Prompt
Write out only the lines from the top of the listing below through the one with "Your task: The", exactly as they stand, while keeping pictures out of the copy.

Data shown

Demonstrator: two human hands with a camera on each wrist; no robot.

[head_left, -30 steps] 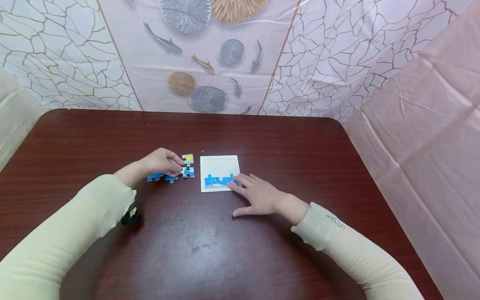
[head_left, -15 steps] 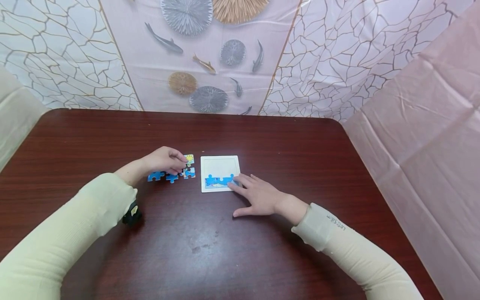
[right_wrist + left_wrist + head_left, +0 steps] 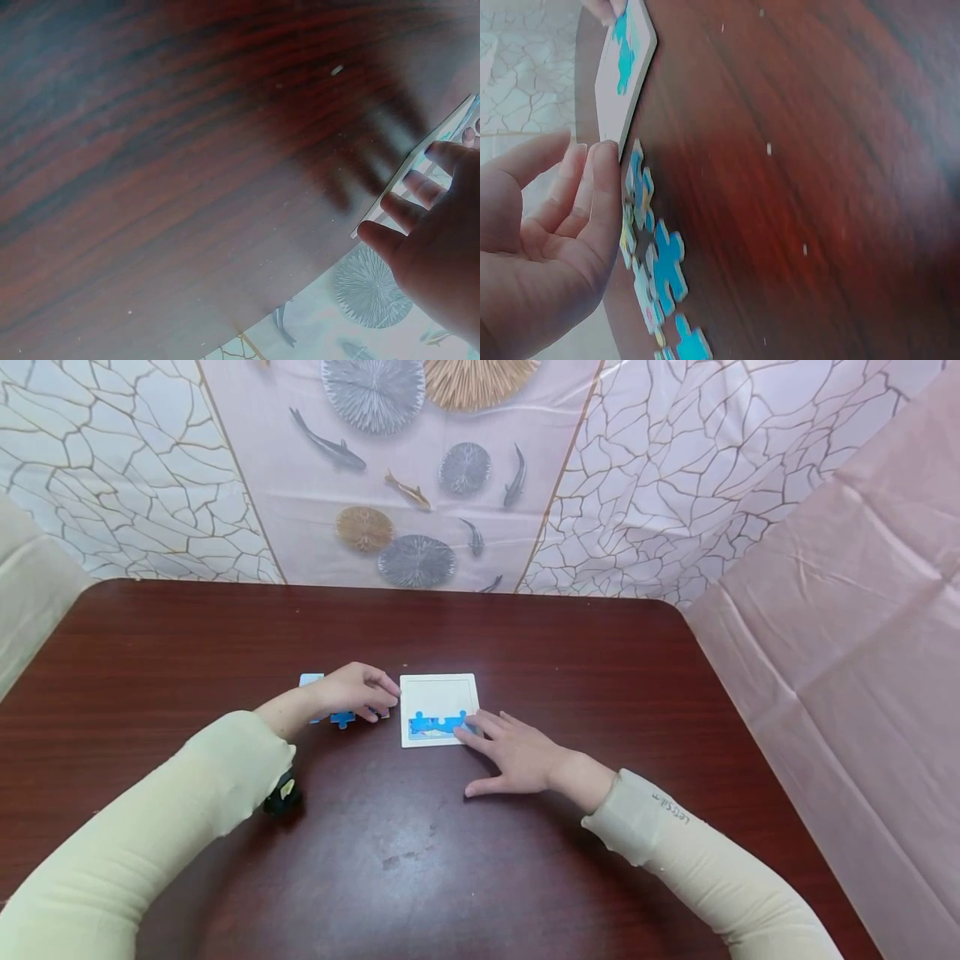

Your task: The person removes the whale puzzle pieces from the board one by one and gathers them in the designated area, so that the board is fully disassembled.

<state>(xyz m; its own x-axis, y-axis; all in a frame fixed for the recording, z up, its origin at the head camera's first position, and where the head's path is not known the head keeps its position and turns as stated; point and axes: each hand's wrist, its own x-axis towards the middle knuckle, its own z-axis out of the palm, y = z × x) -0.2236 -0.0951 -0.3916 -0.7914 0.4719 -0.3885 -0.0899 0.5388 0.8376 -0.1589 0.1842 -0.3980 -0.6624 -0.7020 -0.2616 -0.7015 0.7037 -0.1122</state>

Answer box
Demonstrator: two human hands with a camera on each wrist; no robot.

[head_left, -30 steps] 
[head_left, -15 steps] 
[right_wrist + left_wrist + head_left, +0 steps] 

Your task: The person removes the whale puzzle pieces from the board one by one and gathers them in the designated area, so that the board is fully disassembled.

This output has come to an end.